If successful and approved, nanobodies could provide an important treatment around the world as they are easier to produce than human antibodies and don’t need to be stored in cold storage facilities, added Professor Naismith.
The research team, which included scientists at the University of Liverpool, University of Oxford and Public Health England, now hope to obtain funding so they can conduct further research needed to prepare for clinical studies in humans.
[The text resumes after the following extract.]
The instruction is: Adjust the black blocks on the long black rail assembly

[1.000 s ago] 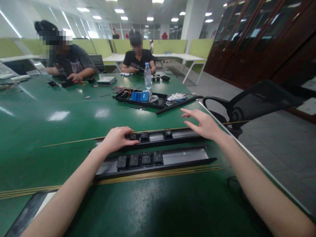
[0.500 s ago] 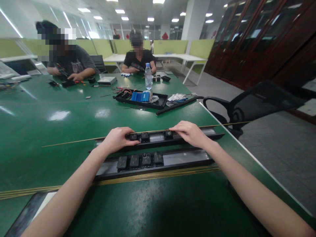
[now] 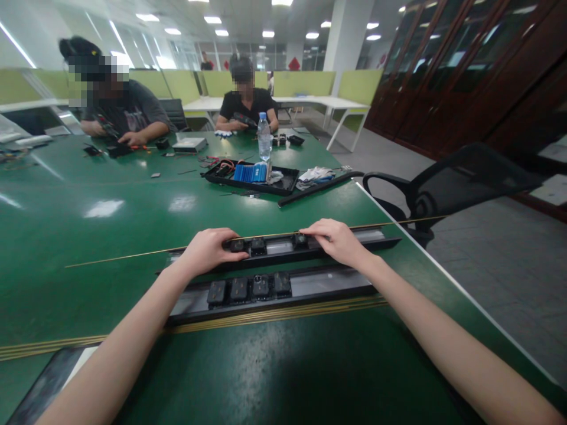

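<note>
A long thin brass rod (image 3: 119,257) lies lengthwise along the farther black channel strip (image 3: 283,258), sticking out past both its ends. Three black square blocks show in that strip. My left hand (image 3: 208,251) is closed around the leftmost block (image 3: 238,245), thumb in front and fingers behind, the rod running under the fingertips. With thumb and fingertips, my right hand (image 3: 334,239) pinches the rod just beside the rightmost block (image 3: 301,240). Nearer to me lies a second channel strip (image 3: 332,283) holding several black blocks (image 3: 239,289), untouched. More brass rods (image 3: 248,321) lie along its front edge.
Farther back are a black tray (image 3: 283,180) with a blue finned part, a water bottle (image 3: 264,139), gloves (image 3: 315,177) and a black strip (image 3: 319,190). Two people work across the green table (image 3: 110,224). An office chair (image 3: 460,183) stands at right.
The view has shifted slightly. The rod's left end reaches a little farther left than before. Both hands keep nearly the same hold.
</note>
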The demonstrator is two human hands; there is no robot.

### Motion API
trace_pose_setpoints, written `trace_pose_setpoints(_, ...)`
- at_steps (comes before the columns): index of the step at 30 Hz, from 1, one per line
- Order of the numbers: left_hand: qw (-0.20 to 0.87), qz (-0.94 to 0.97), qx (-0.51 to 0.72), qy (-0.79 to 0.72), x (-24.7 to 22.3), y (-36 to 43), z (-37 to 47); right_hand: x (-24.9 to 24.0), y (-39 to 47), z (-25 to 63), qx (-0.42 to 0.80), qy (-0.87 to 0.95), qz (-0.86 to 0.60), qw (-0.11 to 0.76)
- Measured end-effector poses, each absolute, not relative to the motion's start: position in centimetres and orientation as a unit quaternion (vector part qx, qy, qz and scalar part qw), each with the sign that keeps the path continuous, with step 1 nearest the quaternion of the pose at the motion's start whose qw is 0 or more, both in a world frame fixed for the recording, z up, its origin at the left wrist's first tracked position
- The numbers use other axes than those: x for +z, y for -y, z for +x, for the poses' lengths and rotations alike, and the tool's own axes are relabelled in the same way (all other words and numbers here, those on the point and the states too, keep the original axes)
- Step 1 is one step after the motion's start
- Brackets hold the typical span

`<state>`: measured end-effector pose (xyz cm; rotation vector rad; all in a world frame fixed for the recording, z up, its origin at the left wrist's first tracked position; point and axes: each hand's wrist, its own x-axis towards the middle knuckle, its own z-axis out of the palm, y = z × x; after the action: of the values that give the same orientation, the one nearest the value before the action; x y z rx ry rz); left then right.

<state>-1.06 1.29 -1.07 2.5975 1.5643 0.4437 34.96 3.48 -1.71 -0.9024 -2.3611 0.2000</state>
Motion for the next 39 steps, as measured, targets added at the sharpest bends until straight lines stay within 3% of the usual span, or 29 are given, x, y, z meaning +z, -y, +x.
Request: trace_pose_setpoints(39, 0.079, 0.844, 0.177, -0.499, -1.2, -1.3, -1.0, -0.7, -3.3, 35.2, 0.124, 0.853, -0.414, 0.294)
Prof Miles Carroll, Deputy Director of the National Infection Service, Public Health England (PHE), said: “Although this research is still at an early stage, it opens up significant possibilities for the use of effective nanobody treatments for COVID-19. “These are among the most effective SARS-CoV-2 neutralising agents we have ever tested at PHE. We believe the unique structure and strength of the nanobodies contribute to their significant potential for both the prevention and treatment of COVID-19 and look forward to working collaboratively to progress this work into clinical studies.”
Dr Andrew Bourne, Director of Partnerships at EPSRC, said “Utilising the unique properties of llamas’ nanobodies, this research could lead to an important new form of treatment for Covid-19 that is cheaper to produce and easier to administer.“It is a vivid illustration of the impact that long-term discovery research at the cutting edge of physical and life sciences, as undertaken at the Rosalind Franklin Institute, can have.”
Professor James Stewart, co-author and professor of molecular virology at the University of Liverpool said: “The pre-clinical trials of the nanobodies in hamsters are extremely encouraging and suggest that they may be effective at treating COVID-19 disease as well as help prevent infection. Having therapies such as this will be important for populations that are either unvaccinated or where vaccination is inappropriate or ineffective.”
The researchers, who were funded by the UK Research and Innovation’s Medical Research Council and the Engineering and Physical Sciences Research Council, The EPA Cephalosporin Fund and Wellcome, also hope the nanobody technology they have developed could form a so-called ‘platform technology’ that can be rapidly adapted to fight other diseases.
“When a new virus emerges in the future, the generic technology we have developed could respond to that, which would be important in terms of producing new treatments as quickly as possible,” said Professor Owens.